Republican Bob Turner pulled off a stunning upset Tuesday to win a special election to fill the seat vacated by disgraced former Rep. Anthony D. Weiner, reversing decades of Democratic control in the New York City district.
Mr. Turner, who was considered a longshot earlier this summer, was declared the winner of New York’s 9th Congressional District with 53 percent of the vote compared with Democrat David Weprin’s 47 percent, with about 75 percent of the district’s precincts reporting.
The GOP also won in Nevada, where Republican Mark Amodei was declared the winner in a special election over Democrat Kate Marshall in the state’s 2nd Congressional District, a strongly GOP district that has never elected a Democrat.
Mr. Amodei, who held a 20 percentage-point lead over Ms. Marshall with about two-thirds of the precincts counted, will replace former Rep. Dean Heller, who was appointed to the Senate in May after Republican Sen. John Ensign resigned amid a sex scandal.
No Republican has held New York’s 9th since 1923. Less than a year ago, Mr. Turner lost to Mr. Weiner by about 20 percentage points.
National Republican leaders were quick to declare Tuesday’s race results — especially the New York contest — as a referendum on President Obama and his policies.
“Tonight New Yorkers have delivered a strong warning to the Democrats who control the levers of power in our federal government,” said House Speaker John A. Boehner, Ohio Republican. “It’s time to scrap the failed ’stimulus’ agenda and the misguided policies on Israel and focus on getting America back to creating jobs again.”
“This clear rebuke of President Obama’s policies delivers a blow to Democrats’ goal of making Nancy Pelosi the speaker again,” said National Republican Congressional Committee Chairman Pete Sessions, a Texas Republican.
“New Yorkers put Washington Democrats on notice that voters are losing confidence in a President whose policies assault job-creators and affront Israel.”

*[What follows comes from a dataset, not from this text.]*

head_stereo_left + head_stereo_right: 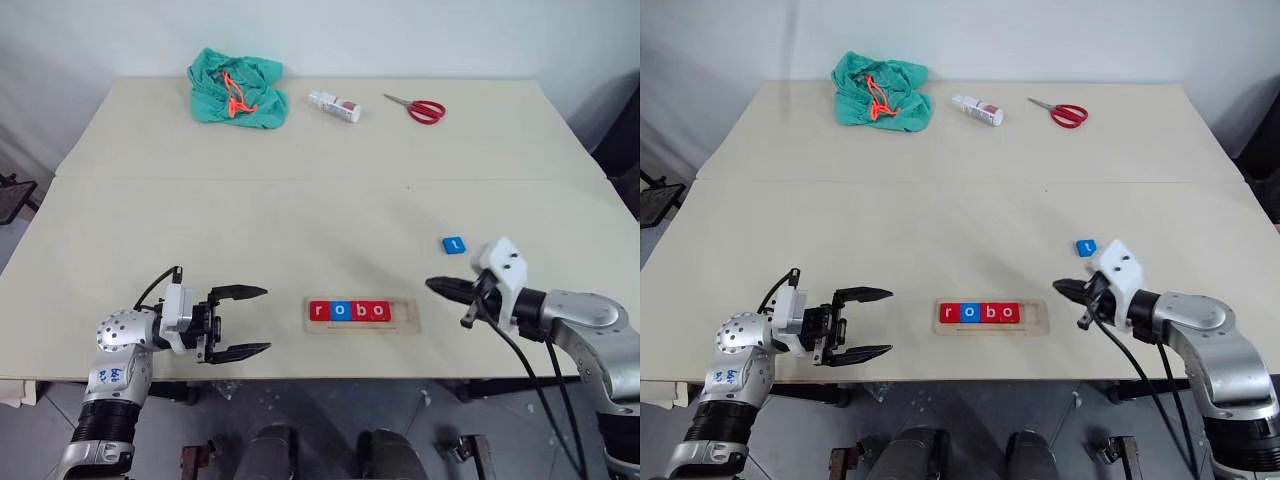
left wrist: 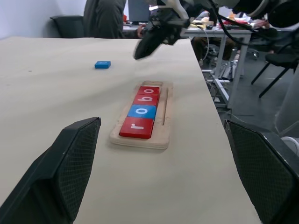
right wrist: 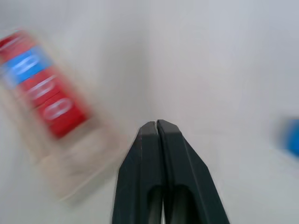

In this year’s race, Mr. Weprin had a significantly larger campaign war chest, the firepower of the New York City Democratic Party and an electorate in which Democrats outnumber Republicans by more than 3-to-1.
But despite the advantages, Mr. Weprin trailed Mr. Turner by 6 percentage points in an independent Siena College poll last week — a result that even Republicans would’ve found almost unimaginable only weeks earlier.
Mr. Obama won the district, which includes parts of Brooklyn and Queens, by 11 percentage points in 2008. But dissatisfaction with the president among the district’s mix of socially conservative Catholics and Jewish voters has weighed on the Weprin campaign.
The Turner campaign and the GOP, sensing that Mr. Weprin, a New York state assemblyman, was vulnerable, launched a full attack in the Democratic stronghold.
In an attempt to revive a hotly contested debate from the 2010 elections, the GOP sent district voters a mailer depicting a mosque superimposed over the ground zero site. At the bottom of the card is a head shot of Mr. Weprin and the quote, “I support the right of the mosque to build … .” Mr. Turner, a retired media executive, also ran an advertisement criticizing Mr. Weprin’s position on the mosque debate.
A bevy of political and New York celebrities also have rushed to help Mr. Turner, with real estate tycoon Donald Trump and former New York Mayors Rudolph W. Giuliani, a Republican, and Ed Koch, a Democrat, all recording robo-calls on behalf of the Republican.
Republicans also tried to frame the contest, with its expected low turnout, as a referendum on the Obama administration, despite the district’s atypical demographics and unique issues.
Democrats countered with cash and an aggressive get-out-the-vote effort. The Weprin campaign spent about $750,000 in TV ads, with the Democratic Congressional Campaign Committee — the fundraising arm of House Democrats — contributing about two-thirds of the amount, a senior Democratic aide said.
Mr. Weprin had raised almost $451,000 and had more than $202,000 in available cash as of Aug. 24, the latest campaign-finance records showed. Mr. Turner had raised about $204,000 and had almost $94,000 in cash during the same period.
The Democratic Party also enlisted two of its stars, former President Bill Clinton and Gov. Andrew Cuomo, to record phone calls for Mr. Weprin. And Democrats are relying on organized labor and other affiliated groups to bring voters to the polls.
But Mr. Weprin had some publicized missteps along the campaign trail. The influential New York Daily News immediately seized on a mistake he made in a meeting last month with its editorial board, which asked about the size of the national debt. Mr. Weprin’s answer of $4 trillion was more than $10 trillion short of the true number.
The Democrat then dropped out of a debate with Mr. Turner at the last minute, citing logistical problems owing to Hurricane Irene. But many thought the true motive for his no-show was embarrassment over the Daily News gaffe.
Mr. Weprin also upset many Orthodox Jews in the district for his support of a same-sex marriage bill while serving in the state Legislature.
The winner will fill the rest of Mr. Weiner’s term, which runs through January 2013. The Democrat resigned in June after he acknowledged he had sexually changed online relationships with several women.